Find how many lines of the following entries contain "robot". Reply with the number alone.

[Stored entries]
------

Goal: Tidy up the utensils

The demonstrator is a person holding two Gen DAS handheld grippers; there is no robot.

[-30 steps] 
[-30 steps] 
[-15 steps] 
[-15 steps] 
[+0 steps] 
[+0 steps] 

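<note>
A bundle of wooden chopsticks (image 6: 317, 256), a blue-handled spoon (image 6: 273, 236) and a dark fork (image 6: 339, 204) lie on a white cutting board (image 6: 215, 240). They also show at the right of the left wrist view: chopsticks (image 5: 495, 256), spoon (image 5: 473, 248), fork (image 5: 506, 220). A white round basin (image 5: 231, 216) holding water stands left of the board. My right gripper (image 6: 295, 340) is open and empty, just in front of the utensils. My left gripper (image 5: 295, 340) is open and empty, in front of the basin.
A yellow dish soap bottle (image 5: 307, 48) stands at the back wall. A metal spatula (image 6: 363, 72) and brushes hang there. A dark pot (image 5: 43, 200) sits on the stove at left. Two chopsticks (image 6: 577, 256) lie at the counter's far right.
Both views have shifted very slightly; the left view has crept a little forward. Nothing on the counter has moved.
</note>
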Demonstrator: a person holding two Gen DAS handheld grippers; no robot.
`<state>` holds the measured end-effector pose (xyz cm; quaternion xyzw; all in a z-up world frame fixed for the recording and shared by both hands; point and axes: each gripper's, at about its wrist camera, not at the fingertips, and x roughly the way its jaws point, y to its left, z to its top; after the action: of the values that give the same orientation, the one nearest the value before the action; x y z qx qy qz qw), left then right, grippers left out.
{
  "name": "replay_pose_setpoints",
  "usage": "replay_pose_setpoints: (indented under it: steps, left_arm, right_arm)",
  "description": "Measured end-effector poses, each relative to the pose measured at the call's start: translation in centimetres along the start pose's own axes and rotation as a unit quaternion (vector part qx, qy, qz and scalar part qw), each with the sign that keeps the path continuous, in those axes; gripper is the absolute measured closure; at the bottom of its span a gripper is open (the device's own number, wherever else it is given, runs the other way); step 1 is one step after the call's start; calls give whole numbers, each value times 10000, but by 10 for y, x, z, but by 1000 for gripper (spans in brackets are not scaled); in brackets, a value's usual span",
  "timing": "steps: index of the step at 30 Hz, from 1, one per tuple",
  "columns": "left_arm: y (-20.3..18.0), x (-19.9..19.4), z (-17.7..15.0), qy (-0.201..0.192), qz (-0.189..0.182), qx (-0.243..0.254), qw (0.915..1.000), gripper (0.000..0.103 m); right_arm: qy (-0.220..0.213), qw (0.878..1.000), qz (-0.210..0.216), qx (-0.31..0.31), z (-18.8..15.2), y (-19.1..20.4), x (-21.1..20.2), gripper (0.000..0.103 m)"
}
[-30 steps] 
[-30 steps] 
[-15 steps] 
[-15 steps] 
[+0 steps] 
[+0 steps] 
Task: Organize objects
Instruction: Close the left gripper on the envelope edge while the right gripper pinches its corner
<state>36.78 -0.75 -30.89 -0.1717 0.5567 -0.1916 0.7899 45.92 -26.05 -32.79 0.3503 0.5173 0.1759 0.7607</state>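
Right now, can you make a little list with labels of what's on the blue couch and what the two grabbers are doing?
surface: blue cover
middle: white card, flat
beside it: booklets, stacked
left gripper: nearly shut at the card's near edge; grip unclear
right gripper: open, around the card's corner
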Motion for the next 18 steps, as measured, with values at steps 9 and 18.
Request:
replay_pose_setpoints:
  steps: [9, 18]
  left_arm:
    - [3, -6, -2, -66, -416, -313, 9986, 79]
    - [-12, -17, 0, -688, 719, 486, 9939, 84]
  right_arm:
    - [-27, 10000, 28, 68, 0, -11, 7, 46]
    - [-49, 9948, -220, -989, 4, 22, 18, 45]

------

* ANSWER SPACE *
2